9. It is, however, very difficult to believe that the channel was originally constructed at both ends and that the portion in the middle was only recently dug for that would do away with the benefit of the channel almost entirely. In fact the lower portion of the channel from E to L would be quite useless unless it was connected with the upper portion of the channel starting at the point C. On this point the evidence of the defendants witnesses must be accepted, and if it is once held, that the channel has all along bean in existence, it is extremely probable that a temporary dam would have been put up in order to divert the water of the stream along the channel for the water would not otherwise flow into the channel at seasons of low water. The probabilities being in favour of the defendant's case and there being no direct evidence to the contrary, it must be held that temporary dams were putup annually from about the year 1855.

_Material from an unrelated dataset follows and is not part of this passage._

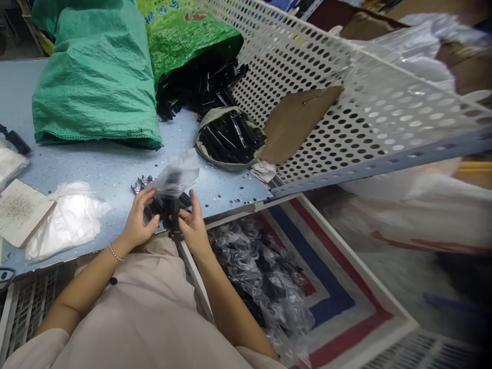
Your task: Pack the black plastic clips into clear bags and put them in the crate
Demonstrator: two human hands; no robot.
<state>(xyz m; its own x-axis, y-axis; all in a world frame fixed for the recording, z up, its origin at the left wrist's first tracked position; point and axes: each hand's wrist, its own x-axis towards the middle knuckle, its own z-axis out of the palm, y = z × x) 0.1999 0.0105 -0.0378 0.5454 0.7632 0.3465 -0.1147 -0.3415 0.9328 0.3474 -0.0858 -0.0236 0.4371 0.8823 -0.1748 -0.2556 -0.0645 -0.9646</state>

10. The Subordinate Judge has found that the bed of the present stream, at the point where the anicut marked T has been newly crected, belongs to the plaintiff and this finding has been arrived at both by the Subordinate Judge, who originally tried the case, and the Judge, who has submitted the findings called for. Both of them base their findings on the fact that the land on both the banks of the stream belongs to the plaintiff's mana and draw the presumption that the bed of the stream between those banks is the plaintiff's. Such a presumption was held to arise in Neelakhandan Nambudripad v. Secretary of State  12 L.W. 371 and apparently both the Judges in the lower Court have treated it as conclusive and have not contemplated the possibility of the presumption being rebutted by other evidence. Even assuming that the lands along both the banks do belong to the plaintiff -- and this is by no means admitted so far as the plot Q at the north end of the anicut is concerned- the presumption, that the bed of the stream between those banks belongs to the plaintiff, may be rebutted.
11. In the present case, we have evidence that: since 1855 temporary dams were being put up annually with the permission of the Government, a fact which assumes Government's right to deal with, the bed of the stream either as owner or as having a right of controlling irrigation.
12. However, when the land was surveyed, the bed of the stream was surveyed as Survey No. 45 and was classed as poram-boke, i.e., as belonging to Government. No objection seems to have been taken to this classification by the plaintiff and we have also the admission by the plaintiff that the stream does belong to Government. In Ex. XXXV, the petition put in by the Kariyasthan to the plaintiff's mana, in which objection was taken to permission being given to the 1st defendant to put up a stone anicut, there is no assertion that the bed of the stream belongs to the plaintiff and the petitioner admits the right of the Government to grant such permission. Again in Ex. XXXVI, the application made on behalf of plaintiff's mana by the plaintiff's son to divert the course of the Vandithodu, there is a distinct assertion that the Vandithodu is owned by the Government and the petitioner asks that the rights of Government over the plaint thodu may be made over to him for conversion of the bed into wet lands. Again in Ex. XXXVI (a) the plaintiff's Kariyasthan admits that the thodu belongs to the Government.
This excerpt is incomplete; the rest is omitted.